ASSIGNMENT: Print each line from the start of the records below up through the line where "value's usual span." is found, exactly as given.

Records excerpted from a collection:
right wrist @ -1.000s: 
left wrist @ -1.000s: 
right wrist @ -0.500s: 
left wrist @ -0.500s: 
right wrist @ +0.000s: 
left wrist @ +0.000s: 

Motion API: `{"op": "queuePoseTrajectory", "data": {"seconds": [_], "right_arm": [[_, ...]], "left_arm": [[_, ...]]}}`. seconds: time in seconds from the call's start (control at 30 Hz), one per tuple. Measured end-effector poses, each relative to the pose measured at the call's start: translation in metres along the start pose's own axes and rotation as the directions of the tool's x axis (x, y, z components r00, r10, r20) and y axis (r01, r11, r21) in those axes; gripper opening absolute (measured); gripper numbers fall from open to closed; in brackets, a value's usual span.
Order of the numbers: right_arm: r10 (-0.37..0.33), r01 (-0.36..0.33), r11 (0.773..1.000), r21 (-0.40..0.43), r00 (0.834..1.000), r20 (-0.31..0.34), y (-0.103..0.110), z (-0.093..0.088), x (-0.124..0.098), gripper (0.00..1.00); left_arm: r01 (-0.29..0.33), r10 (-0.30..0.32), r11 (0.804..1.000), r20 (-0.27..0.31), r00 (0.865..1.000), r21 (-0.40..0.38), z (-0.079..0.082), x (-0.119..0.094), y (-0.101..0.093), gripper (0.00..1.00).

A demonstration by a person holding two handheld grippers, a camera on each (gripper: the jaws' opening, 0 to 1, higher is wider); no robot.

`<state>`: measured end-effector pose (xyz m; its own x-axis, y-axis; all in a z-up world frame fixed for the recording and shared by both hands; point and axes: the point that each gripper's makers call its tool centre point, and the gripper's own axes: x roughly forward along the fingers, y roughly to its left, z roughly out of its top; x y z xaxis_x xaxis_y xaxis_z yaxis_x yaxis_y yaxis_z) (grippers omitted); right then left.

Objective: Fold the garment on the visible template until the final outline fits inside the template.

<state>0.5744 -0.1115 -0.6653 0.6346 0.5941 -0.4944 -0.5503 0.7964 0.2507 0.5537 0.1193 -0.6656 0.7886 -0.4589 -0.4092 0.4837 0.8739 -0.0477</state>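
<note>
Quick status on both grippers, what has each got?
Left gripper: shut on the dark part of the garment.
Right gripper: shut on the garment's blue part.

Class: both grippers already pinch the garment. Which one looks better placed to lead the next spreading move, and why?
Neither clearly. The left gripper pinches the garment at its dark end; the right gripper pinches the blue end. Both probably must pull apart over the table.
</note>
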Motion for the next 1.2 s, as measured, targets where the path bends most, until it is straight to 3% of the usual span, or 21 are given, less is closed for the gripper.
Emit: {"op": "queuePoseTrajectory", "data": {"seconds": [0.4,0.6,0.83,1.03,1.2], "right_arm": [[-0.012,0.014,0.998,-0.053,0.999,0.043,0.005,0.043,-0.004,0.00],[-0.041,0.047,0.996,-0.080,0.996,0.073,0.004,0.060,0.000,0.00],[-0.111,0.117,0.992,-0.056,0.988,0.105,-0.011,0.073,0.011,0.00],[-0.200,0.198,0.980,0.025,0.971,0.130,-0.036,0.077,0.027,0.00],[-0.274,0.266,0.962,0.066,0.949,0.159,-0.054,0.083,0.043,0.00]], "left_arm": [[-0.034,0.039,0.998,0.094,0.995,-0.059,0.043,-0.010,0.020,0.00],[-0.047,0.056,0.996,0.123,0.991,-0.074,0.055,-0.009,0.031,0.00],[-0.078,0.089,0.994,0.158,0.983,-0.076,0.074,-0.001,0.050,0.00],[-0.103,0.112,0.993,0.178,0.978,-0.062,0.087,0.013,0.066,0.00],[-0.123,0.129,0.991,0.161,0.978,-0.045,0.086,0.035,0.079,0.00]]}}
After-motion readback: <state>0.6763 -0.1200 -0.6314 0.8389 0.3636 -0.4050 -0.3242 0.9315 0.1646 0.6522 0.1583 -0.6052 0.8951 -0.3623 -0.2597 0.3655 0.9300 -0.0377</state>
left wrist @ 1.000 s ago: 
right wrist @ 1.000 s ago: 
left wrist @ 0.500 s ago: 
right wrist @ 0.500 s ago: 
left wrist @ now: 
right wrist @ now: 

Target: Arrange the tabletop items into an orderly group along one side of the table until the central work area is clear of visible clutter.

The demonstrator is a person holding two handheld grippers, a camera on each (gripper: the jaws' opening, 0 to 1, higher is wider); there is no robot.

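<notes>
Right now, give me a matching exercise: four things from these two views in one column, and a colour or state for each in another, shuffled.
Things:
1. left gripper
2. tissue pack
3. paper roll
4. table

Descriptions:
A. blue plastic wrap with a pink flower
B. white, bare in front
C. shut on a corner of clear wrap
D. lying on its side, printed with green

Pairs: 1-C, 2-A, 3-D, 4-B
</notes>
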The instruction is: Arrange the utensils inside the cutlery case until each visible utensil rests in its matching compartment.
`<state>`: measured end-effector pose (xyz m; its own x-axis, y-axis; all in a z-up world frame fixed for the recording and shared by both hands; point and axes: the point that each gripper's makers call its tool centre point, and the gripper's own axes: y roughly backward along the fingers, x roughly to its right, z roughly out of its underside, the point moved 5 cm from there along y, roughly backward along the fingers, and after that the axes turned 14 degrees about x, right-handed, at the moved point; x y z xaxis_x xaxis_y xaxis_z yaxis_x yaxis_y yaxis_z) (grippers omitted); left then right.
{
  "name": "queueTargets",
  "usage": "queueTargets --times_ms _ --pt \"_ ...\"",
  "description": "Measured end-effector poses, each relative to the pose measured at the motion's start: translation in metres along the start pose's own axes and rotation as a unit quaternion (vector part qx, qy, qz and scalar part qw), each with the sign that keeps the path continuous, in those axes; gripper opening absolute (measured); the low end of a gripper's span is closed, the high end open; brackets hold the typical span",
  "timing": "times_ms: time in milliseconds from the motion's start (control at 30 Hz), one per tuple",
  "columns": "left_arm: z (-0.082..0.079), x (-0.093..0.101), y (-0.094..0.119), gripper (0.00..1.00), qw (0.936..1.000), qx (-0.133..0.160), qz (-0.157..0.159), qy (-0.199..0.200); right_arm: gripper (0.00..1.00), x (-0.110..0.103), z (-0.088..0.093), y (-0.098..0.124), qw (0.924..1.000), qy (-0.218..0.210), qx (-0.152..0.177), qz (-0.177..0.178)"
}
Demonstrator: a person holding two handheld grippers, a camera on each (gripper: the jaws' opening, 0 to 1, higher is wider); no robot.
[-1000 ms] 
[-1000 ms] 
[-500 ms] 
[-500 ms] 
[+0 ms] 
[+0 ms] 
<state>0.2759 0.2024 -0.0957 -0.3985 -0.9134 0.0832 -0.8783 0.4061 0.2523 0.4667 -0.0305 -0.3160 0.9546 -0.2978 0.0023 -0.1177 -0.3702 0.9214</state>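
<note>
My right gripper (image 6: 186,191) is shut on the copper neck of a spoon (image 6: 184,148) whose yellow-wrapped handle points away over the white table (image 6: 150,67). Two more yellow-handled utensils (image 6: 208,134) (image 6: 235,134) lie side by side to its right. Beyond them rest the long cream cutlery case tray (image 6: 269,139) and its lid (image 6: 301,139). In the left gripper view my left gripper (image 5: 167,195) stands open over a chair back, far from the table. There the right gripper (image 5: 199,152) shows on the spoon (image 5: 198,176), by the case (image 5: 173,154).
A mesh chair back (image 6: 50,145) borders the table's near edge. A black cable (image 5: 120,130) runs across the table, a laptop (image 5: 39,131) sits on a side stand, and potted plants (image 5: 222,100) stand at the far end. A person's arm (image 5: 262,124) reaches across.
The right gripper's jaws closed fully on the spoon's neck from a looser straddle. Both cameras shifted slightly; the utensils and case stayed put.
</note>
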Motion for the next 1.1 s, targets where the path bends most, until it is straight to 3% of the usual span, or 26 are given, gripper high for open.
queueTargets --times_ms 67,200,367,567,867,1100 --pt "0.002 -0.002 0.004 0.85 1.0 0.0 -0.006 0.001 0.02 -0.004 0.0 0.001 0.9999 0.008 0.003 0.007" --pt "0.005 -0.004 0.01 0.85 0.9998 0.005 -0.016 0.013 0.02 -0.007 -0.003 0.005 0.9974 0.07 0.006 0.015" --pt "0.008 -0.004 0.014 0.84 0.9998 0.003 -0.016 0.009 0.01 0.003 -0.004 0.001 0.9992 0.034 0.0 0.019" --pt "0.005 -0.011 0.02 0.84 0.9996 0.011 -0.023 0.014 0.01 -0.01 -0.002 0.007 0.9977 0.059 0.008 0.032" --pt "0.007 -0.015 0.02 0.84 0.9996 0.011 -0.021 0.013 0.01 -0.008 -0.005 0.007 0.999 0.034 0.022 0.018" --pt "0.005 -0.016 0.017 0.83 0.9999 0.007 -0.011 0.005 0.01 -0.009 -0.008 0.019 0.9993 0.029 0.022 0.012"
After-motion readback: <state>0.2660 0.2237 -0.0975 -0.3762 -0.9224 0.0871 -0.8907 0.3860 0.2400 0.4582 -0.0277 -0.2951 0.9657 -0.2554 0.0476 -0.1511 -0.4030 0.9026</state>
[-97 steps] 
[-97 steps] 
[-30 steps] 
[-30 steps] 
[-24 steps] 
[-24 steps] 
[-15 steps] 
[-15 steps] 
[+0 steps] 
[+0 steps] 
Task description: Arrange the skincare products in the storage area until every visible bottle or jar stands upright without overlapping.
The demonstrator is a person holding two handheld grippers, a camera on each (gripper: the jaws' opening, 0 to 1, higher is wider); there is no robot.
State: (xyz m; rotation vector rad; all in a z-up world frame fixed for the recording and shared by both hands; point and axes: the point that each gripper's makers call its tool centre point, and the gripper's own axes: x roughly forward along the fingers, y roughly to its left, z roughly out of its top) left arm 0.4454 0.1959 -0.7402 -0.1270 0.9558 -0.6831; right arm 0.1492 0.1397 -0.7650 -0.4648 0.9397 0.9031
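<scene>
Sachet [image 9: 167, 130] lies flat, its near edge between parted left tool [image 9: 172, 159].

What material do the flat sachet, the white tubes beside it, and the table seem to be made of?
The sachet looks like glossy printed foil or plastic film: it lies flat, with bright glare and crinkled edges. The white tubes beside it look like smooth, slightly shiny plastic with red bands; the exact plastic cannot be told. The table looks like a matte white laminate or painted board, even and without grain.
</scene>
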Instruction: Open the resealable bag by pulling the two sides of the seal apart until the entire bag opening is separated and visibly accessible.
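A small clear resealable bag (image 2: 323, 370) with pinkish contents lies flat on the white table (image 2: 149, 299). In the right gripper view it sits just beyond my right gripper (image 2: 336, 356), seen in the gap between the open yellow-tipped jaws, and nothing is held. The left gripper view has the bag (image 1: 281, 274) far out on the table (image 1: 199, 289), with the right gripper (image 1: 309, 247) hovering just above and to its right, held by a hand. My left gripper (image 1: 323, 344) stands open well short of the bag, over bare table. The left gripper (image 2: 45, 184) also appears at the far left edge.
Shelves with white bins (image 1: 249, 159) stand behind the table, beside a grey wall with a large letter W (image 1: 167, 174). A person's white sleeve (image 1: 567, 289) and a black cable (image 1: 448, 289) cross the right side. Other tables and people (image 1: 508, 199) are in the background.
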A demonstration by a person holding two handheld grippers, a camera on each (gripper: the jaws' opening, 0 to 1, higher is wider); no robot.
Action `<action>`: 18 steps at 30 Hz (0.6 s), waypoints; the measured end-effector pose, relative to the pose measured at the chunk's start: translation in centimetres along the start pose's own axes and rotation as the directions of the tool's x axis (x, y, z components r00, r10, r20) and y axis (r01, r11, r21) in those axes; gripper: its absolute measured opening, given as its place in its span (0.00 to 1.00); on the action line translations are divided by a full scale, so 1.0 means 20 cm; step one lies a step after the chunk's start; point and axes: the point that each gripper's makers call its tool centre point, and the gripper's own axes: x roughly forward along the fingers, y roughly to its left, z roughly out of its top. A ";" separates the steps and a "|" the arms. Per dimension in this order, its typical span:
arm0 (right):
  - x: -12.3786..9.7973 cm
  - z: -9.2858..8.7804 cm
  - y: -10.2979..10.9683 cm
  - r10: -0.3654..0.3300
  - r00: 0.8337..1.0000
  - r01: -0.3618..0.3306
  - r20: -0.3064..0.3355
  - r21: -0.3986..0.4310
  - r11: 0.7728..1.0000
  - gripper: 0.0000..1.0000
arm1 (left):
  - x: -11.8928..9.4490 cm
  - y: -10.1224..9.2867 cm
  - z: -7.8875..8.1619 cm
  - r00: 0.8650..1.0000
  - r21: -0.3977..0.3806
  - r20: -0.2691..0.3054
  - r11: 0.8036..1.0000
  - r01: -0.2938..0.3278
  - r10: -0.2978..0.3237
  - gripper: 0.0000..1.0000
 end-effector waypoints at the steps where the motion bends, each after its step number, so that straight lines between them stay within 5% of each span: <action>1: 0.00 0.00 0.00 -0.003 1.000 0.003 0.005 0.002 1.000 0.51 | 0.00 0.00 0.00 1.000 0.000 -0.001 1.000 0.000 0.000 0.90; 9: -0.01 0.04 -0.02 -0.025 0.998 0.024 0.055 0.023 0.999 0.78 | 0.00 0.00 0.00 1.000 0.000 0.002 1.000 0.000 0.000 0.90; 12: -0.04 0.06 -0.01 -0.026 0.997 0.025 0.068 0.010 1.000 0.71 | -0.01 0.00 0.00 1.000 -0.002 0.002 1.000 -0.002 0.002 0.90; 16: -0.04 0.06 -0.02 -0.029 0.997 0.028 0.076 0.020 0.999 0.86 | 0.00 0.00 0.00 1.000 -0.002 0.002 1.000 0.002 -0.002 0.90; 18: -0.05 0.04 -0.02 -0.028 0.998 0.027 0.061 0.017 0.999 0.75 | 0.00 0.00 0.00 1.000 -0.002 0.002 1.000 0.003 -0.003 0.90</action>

RESPONSE TO THE EXERCISE:
right wrist @ -1.000s: 
left wrist @ -1.000s: 
right wrist @ -0.500s: 
left wrist @ -0.500s: 
right wrist @ +0.000s: 
left wrist @ +0.000s: 

Motion API: `{"op": "queuePoseTrajectory", "data": {"seconds": [_], "right_arm": [[_, ...]], "left_arm": [[_, ...]]}}`. seconds: time in seconds from the call's start (control at 30 Hz), one per tuple. Measured end-effector poses, each relative to the pose measured at the call's start: translation in metres along the start pose's own axes and rotation as the directions of the tool's x axis (x, y, z components r00, r10, r20) and y axis (r01, r11, r21) in those axes; gripper opening absolute (measured); gripper numbers fall from open to closed; in brackets, a value's usual span.

No further output is expected for this exercise.